Total length of the expressway system is 241 miles.

The plan also called for an alternate connection to the “Eastern Oklahoma Expressway” to Muskogee and the water resources of Grand River and a connection with the northwest-southwest traffic through Holdenville, Wewoka, Seminole and Shawnee area.

This would provide a three-way juncture at McAlester, with leg number three a bee-line expressway to Seminole. This three-way tie-in would be located northwest of McAlester perhaps in the vicinity of Scipio.

Of course, some of this 30-page 1958 plan came to fruition and some of it did not. The Indian Nation Turnpike 105.2 miles, connects Henryetta at Interstate 40 to U.S. 70 near Hugo.

The engineering and economic feasibility studies for the H.E. Bailey Turnpike and the Indian Nation Turnpike were completed in July 1960. Bonds in the amount of $31 million were issued in November 1963 for construction of the North section of the Indian Nation Turnpike. The North section of the Indian Nation Turnpike was opened to traffic on January 1, 1966.

On December 1, 1966, outstanding bonds on the Turner, Bailey, and the North section of the Indian Nation Turnpikes were refunded in addition to the issuance of $70 million in new bonds to allow construction of the South section of the Indian Nation Turnpike and the full Muskogee Turnpike. The South Section of the Indian Nation Turnpike was opened to traffic on August 21, 1970.

The Indian Nation Turnpike traverses from north to south Okmulgee, McIntosh Pittsburg, Atoka, Pushmataha and Choctaw Counties. And at 105.2 miles is Oklahoma’s longest toll road.

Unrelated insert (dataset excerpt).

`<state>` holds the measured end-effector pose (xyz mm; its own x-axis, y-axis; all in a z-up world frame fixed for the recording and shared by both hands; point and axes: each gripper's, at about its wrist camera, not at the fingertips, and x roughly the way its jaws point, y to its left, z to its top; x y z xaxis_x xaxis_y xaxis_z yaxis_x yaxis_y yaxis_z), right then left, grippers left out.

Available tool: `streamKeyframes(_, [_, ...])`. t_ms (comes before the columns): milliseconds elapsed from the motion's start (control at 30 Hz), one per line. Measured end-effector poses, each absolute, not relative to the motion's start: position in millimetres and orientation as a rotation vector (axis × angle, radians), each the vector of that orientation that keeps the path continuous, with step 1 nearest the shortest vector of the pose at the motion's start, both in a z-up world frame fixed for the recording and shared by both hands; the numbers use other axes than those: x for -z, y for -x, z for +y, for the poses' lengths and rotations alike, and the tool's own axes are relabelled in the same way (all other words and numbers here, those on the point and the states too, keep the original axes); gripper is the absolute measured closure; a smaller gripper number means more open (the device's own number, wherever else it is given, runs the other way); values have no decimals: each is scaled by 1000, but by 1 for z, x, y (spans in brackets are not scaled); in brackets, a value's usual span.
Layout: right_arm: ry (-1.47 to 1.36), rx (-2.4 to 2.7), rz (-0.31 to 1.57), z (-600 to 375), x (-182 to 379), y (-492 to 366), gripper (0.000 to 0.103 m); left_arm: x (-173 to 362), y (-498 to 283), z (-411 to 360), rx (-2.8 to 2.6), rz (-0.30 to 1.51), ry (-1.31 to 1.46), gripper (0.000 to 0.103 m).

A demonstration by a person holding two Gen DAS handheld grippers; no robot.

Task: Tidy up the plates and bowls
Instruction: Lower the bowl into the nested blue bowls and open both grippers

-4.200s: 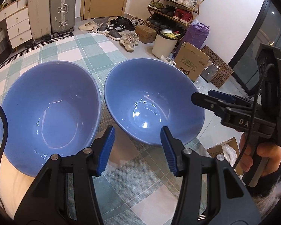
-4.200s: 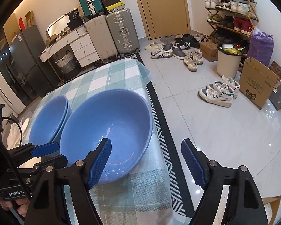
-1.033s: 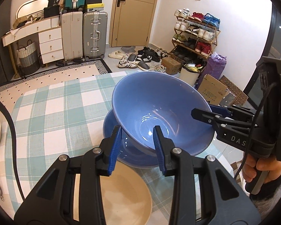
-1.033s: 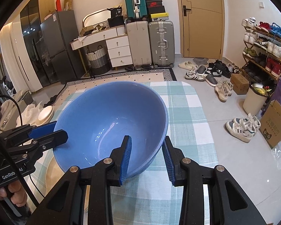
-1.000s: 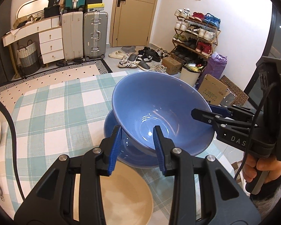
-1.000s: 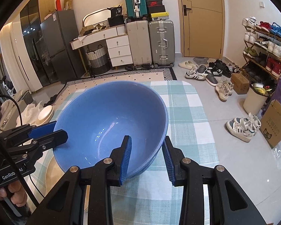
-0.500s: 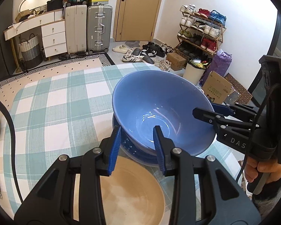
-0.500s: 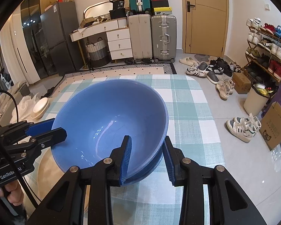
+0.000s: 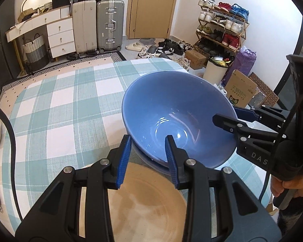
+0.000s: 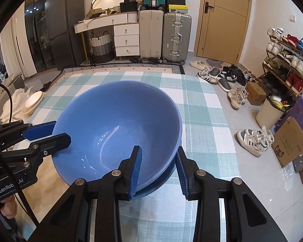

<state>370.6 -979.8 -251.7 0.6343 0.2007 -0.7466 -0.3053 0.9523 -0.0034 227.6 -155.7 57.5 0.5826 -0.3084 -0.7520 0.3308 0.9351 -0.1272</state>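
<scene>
I have the upper glossy blue ceramic bowl (image 10: 119, 129) nested in a second blue bowl (image 10: 163, 179) on the checked-cloth surface (image 9: 56, 109). My left hand-held gripper (image 9: 146, 157) and right hand-held gripper (image 10: 158, 168) each pinch its near rim from opposite sides; the bowl lies straight ahead of both.

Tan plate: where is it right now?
In the left wrist view the tan plate lies on the checked tablecloth, under the left gripper, just in front of the stacked blue bowls.
</scene>
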Motion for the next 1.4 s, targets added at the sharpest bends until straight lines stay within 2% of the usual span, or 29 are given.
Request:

The Indian Nation Turnpike originally bore no numbered designation. On August 2, 2021, the Oklahoma Transportation Commission unanimously approved a motion to apply the SH-375 designation to the turnpike. ODOT Director Tim Gatz stated in the Transportation Commission meeting that the numbering change was primarily to aid in navigation using digital mapping and routing applications.